EXCERPTED DATA>

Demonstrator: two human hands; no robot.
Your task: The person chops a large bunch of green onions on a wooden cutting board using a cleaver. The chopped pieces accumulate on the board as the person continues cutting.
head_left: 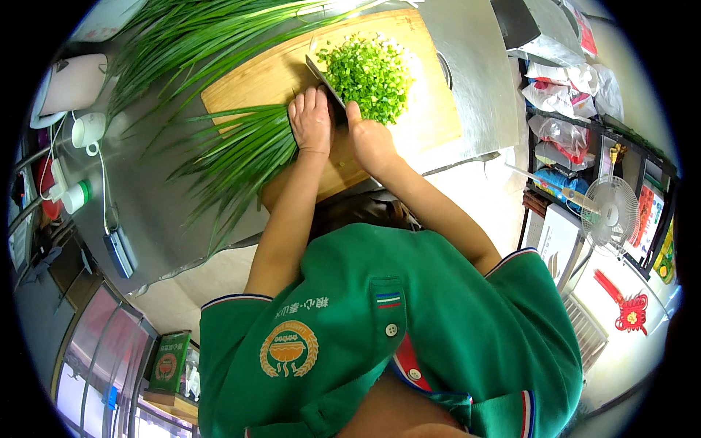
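Board, hands adjacent, knife in right

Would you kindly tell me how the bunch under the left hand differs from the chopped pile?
The bunch has long leaves; the chopped pile is small pieces. The bunch looks darker green; the pile is paler. The bunch overhangs the cutting board; the pile sits on it. Both are green.

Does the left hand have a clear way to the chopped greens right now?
Probably not directly: the knife in the right hand stands between the left hand and the chopped greens, and the left hand holds the uncut bunch.
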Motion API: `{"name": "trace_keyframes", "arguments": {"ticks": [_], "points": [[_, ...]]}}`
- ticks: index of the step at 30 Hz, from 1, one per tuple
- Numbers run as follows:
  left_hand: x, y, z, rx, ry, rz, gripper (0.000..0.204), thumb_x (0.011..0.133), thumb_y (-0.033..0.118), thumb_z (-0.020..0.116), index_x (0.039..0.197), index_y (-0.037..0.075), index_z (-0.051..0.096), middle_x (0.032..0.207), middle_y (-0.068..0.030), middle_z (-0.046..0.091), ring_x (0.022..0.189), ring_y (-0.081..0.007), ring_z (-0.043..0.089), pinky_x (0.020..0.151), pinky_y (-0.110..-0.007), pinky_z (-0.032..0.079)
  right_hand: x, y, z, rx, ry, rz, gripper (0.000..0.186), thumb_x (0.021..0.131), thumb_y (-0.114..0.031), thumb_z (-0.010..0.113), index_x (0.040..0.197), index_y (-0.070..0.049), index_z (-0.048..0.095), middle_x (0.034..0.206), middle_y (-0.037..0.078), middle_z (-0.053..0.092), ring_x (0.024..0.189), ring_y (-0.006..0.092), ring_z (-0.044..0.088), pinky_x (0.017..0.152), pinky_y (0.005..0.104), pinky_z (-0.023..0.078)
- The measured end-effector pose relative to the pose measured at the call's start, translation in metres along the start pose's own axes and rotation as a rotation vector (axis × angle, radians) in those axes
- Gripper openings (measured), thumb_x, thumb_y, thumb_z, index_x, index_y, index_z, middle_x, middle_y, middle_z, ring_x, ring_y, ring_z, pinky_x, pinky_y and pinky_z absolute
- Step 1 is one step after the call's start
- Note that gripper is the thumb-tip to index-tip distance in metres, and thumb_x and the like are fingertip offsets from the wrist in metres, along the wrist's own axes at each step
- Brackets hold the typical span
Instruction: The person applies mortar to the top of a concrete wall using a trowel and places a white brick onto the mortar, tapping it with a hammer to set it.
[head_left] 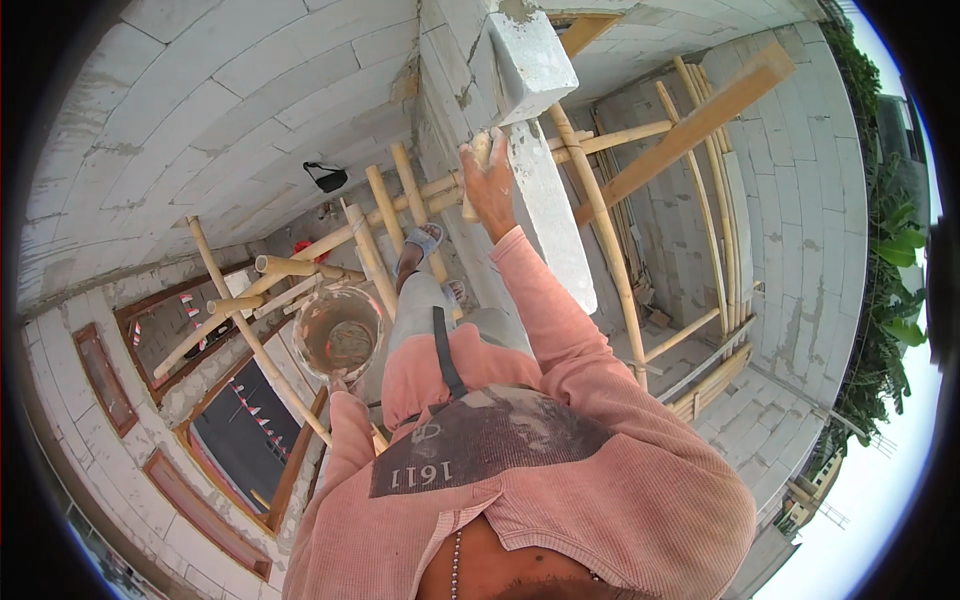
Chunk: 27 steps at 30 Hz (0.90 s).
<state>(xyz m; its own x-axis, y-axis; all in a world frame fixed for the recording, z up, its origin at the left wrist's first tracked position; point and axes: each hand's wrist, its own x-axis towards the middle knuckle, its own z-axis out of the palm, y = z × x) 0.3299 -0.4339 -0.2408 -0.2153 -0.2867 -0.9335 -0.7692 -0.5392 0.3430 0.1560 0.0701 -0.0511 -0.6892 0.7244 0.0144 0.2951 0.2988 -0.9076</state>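
My right hand (490,185) is raised against the edge of a white block wall (545,215) and is closed on a pale, mortar-smeared object (478,150); what it is cannot be told. A white block (530,60) sits at the top of that edge, just above the hand. My left hand (338,385) grips the near rim of a small bucket (338,330) with grey mortar in its bottom, held out at waist height. My feet in grey sandals (424,240) stand on bamboo poles below.
Bamboo scaffold poles (300,268) cross beneath me, and a long one (600,235) runs down past the wall edge. A wooden plank (690,125) leans at the upper right. A black bag (327,177) hangs on the left wall. Brown window frames (230,455) lie below left, trees far right.
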Motion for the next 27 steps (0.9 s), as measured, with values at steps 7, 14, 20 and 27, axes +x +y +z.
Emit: {"name": "trace_keyframes", "arguments": {"ticks": [7,14,20,27], "points": [[-0.012,0.024,-0.022,0.115,-0.011,0.007,0.023,0.085,0.015,0.061,0.101,-0.001,0.057,0.089,-0.0154,0.065,0.074,-0.0301,0.069,0.064,-0.039,0.063,-0.123,-0.027,-0.060,0.729,-0.004,0.604,0.035,0.099,-0.034,0.059,0.118,-0.007,0.044,0.086,0.004,0.049,0.056,0.0122,0.054,0.049,0.0287,0.050],[-0.066,0.078,-0.024,0.446,0.035,0.093,0.032,0.084,0.012,0.060,0.111,-0.004,0.055,0.102,-0.0188,0.066,0.085,-0.0314,0.069,0.075,-0.042,0.063,-0.013,-0.001,0.015,1.076,0.337,0.775,0.032,0.102,-0.029,0.049,0.123,-0.009,0.035,0.088,0.010,0.049,0.067,0.0173,0.057,0.058,0.0362,0.055],[-0.038,0.104,-0.060,0.315,-0.114,0.178,0.030,0.088,0.012,0.055,0.113,-0.006,0.055,0.107,-0.0201,0.066,0.100,-0.0328,0.066,0.092,-0.044,0.058,0.040,-0.016,0.110,1.240,0.330,0.848,0.038,0.100,-0.025,0.050,0.127,-0.007,0.030,0.100,0.015,0.049,0.070,0.0229,0.057,0.062,0.0432,0.055],[-0.078,0.116,-0.042,0.467,-0.005,0.126,0.026,0.088,0.015,0.057,0.109,-0.001,0.056,0.102,-0.0173,0.066,0.095,-0.0312,0.066,0.086,-0.042,0.057,0.048,-0.035,0.110,1.517,0.380,0.688,0.023,0.096,-0.020,0.054,0.107,-0.012,0.036,0.091,0.008,0.046,0.067,0.0196,0.055,0.060,0.0412,0.052]]}}
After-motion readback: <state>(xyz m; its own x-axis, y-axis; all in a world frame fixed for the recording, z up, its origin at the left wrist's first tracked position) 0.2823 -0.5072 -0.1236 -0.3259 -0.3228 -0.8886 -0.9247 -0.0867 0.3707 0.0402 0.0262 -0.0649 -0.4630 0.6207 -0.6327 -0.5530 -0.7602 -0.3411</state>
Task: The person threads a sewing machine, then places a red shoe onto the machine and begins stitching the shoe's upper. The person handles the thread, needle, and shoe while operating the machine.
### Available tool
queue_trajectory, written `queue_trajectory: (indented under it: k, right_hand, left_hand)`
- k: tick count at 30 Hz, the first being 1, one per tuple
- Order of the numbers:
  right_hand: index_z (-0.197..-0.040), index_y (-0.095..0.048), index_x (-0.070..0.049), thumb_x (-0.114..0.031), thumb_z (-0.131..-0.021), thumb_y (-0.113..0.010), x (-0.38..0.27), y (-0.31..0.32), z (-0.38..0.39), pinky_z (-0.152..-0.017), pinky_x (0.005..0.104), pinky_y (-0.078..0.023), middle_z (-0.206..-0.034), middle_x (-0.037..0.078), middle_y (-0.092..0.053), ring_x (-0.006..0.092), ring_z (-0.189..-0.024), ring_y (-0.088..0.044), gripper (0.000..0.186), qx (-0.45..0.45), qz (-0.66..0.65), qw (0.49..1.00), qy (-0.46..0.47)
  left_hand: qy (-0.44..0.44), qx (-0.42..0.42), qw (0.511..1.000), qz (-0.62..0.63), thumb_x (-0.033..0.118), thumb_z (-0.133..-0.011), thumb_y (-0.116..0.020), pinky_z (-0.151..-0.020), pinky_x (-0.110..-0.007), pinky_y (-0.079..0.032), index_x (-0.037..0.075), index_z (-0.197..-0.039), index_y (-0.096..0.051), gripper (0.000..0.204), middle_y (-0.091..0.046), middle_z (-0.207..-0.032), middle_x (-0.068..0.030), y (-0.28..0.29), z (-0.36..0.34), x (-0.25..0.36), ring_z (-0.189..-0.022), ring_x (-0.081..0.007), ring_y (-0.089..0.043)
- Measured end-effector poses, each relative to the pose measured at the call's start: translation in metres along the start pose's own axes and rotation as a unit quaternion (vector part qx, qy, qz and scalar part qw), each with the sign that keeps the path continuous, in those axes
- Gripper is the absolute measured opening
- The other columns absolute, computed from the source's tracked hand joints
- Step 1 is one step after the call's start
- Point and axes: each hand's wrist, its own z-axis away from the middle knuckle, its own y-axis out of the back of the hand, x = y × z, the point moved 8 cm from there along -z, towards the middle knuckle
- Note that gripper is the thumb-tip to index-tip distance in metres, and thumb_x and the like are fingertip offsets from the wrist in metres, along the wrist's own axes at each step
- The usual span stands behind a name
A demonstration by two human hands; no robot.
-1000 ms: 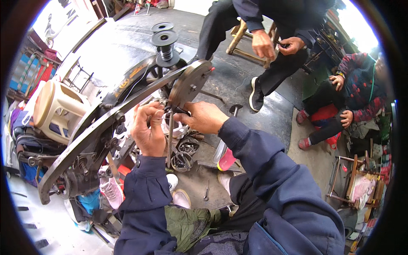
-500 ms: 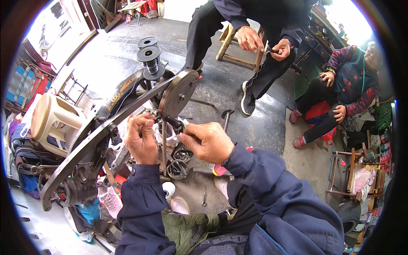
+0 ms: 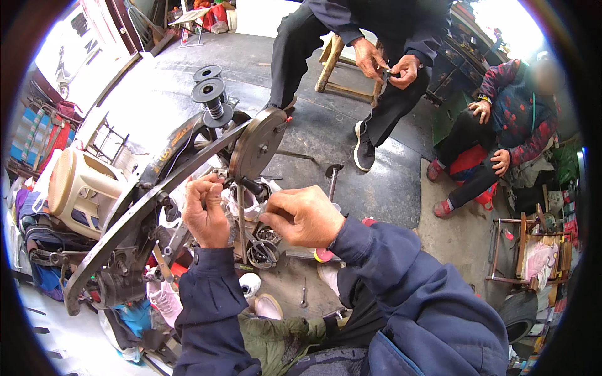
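In front of me stands a cast-iron sewing machine [image 3: 148,208] with a curved arm, a flat metal wheel [image 3: 249,150] and black spools [image 3: 207,89] on top. My left hand [image 3: 205,210] is curled with thumb and fingertips pinched at small metal parts beside the wheel; what it holds is too small to name. My right hand [image 3: 298,216] is pinched just below and right of the wheel's black crank handle [image 3: 253,187], apart from it; what is between its fingertips is unclear. Tins of small parts [image 3: 263,254] sit below my hands, partly hidden.
A seated co-worker's hands [image 3: 401,71] work on a small dark item ahead. A second seated person [image 3: 520,125] is at right. A plastic stool [image 3: 81,188], pink shoes [image 3: 163,301] and piled goods lie left. A loose wrench [image 3: 303,294] lies on the floor; a wooden chair [image 3: 527,250] stands right.
My right hand has come off the crank handle and moved down. My left hand has shifted slightly left. The whole view has shifted; the co-worker's hands have drawn closer together.
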Motion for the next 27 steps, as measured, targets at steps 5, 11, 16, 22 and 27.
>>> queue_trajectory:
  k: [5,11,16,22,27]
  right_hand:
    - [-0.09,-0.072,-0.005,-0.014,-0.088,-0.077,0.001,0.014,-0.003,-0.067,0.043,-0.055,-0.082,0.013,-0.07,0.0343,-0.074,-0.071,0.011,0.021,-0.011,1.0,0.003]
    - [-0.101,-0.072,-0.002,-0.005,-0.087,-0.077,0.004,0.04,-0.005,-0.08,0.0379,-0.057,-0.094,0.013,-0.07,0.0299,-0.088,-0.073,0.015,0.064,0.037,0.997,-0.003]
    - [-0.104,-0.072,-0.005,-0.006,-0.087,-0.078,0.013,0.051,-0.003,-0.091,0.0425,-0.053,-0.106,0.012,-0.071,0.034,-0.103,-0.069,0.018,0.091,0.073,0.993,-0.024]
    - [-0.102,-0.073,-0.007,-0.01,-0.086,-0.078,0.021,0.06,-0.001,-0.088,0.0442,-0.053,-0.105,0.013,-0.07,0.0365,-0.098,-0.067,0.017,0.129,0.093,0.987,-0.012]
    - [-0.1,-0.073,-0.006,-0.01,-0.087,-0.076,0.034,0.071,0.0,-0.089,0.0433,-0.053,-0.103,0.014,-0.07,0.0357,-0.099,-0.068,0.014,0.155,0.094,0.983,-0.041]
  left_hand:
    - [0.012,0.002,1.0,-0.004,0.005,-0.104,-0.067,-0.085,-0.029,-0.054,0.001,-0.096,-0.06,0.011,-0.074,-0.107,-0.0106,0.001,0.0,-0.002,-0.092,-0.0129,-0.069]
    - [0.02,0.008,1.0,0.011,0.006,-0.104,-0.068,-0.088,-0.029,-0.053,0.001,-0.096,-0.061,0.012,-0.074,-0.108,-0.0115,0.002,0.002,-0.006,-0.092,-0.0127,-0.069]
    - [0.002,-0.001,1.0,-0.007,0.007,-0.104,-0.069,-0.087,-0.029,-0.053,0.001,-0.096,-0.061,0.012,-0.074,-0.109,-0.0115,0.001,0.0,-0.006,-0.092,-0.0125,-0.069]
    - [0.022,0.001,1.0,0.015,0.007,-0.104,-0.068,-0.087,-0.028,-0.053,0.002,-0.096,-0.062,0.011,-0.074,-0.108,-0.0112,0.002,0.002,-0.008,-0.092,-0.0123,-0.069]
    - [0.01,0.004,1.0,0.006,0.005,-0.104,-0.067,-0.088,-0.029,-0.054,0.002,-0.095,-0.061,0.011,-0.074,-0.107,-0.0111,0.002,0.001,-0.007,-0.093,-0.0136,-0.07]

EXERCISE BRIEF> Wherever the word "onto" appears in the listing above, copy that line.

ANSWER TO THE EXERCISE>
Instruction: The person applies mortar to the top of a concrete wall using a trowel and places a white brick onto the mortar, tapping it with a hammer to set it.
Task: The person threads a sewing machine, then places a red shoe onto the machine and begins stitching the shoe's upper. The person handles the thread, needle, and shoe while operating the machine.

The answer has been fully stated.